* Task objective: Your answer should be the lines of the data below that contain "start".

* Information shown:
______
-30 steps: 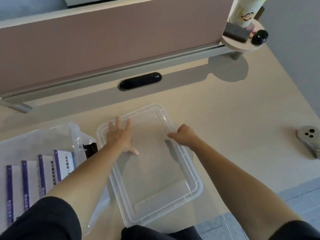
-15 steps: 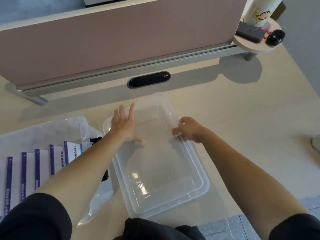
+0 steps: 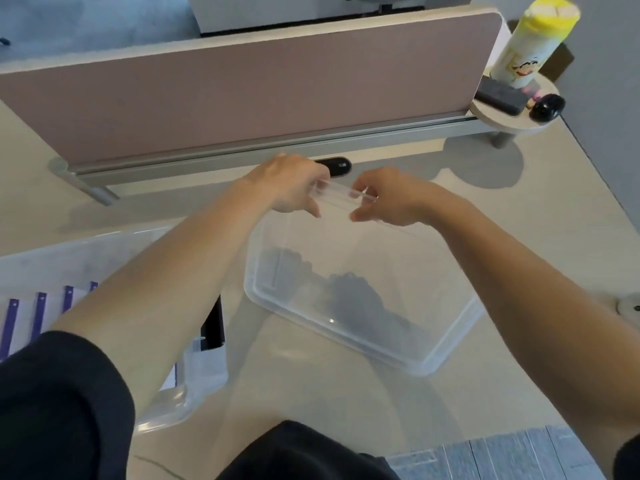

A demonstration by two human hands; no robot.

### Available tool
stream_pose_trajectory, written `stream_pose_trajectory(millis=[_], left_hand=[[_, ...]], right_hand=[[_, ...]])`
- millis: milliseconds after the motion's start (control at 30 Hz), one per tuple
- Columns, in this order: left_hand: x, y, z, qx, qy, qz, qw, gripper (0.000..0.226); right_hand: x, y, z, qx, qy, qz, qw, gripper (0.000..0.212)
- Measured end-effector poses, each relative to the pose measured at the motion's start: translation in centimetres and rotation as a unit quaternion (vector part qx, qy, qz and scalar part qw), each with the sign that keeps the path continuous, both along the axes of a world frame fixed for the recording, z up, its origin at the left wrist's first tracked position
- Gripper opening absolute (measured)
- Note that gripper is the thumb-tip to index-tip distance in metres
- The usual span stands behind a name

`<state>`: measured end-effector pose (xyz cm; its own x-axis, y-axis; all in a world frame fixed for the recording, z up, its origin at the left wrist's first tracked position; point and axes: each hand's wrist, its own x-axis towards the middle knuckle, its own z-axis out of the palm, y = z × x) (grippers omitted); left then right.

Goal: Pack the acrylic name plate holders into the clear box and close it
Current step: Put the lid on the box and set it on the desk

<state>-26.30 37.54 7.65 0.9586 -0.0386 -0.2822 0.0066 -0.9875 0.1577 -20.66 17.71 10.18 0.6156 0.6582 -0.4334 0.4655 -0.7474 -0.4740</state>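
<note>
In the middle of the desk is a clear plastic lid (image 3: 363, 271), shaped like a shallow tray. It is tilted, with its far edge raised and its near edge low over the desk. My left hand (image 3: 291, 187) and my right hand (image 3: 391, 197) pinch that raised far edge side by side. At the left stands the clear box (image 3: 104, 251), partly hidden by my left arm. Inside it stand several acrylic name plate holders (image 3: 41, 317) with purple strips, in a row.
A black latch-like part (image 3: 213, 327) shows at the box's right side. A pink partition (image 3: 242, 84) with a black oval fitting (image 3: 337, 167) bounds the desk's far side. A round shelf (image 3: 512, 119) at the back right carries a yellow bottle (image 3: 533, 39). A white round device (image 3: 628, 306) lies at the right edge.
Both hands moved from the flat lid's sides to its far edge and lifted it, so the lid now tilts up. The camera view shifted back.
</note>
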Motion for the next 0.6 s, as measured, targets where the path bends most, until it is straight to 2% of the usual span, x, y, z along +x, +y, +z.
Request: stream_pose_trajectory(millis=[67,167,233,333,467,600], left_hand=[[-0.8,0.4,0.2,0.000,-0.047,0.007,0.999,0.042],[-2.0,0.9,1.6,0.013,-0.132,0.023,0.991,0.042],[-3.0,1.0,2.4,0.032,-0.193,0.040,0.980,0.040],[-4.7,1.0,2.6,0.035,-0.267,0.084,0.959,0.036],[-8.0,0.4,1.5,0.030,-0.275,0.128,0.952,0.029],[-11.7,-0.1,0.4,0.034,-0.201,0.122,0.971,0.023]], right_hand=[[0.1,-1.0,1.7,-0.036,-0.015,0.022,0.999,0.049],[0.5,-3.0,4.5,-0.053,0.015,0.008,0.998,0.063],[0.6,-4.2,5.9,-0.037,0.029,-0.016,0.999,0.058],[0.2,-5.4,6.5,-0.019,-0.023,0.021,0.999,0.044],[-2.3,-5.8,5.3,-0.023,-0.080,0.068,0.994,0.030],[-7.0,-6.3,3.1,-0.010,-0.036,0.050,0.998,0.019]])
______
* Finished exercise:
- millis: milliseconds after the motion's start (control at 30 Hz), one per tuple
- Measured end-effector poses, each relative to the pose measured at the motion's start: translation in centimetres and rotation as a unit quaternion (vector part qx, qy, qz and scalar part qw), each with the sign that keeps the path continuous, both along the axes of a world frame fixed for the recording, z up, its origin at the left wrist's first tracked position

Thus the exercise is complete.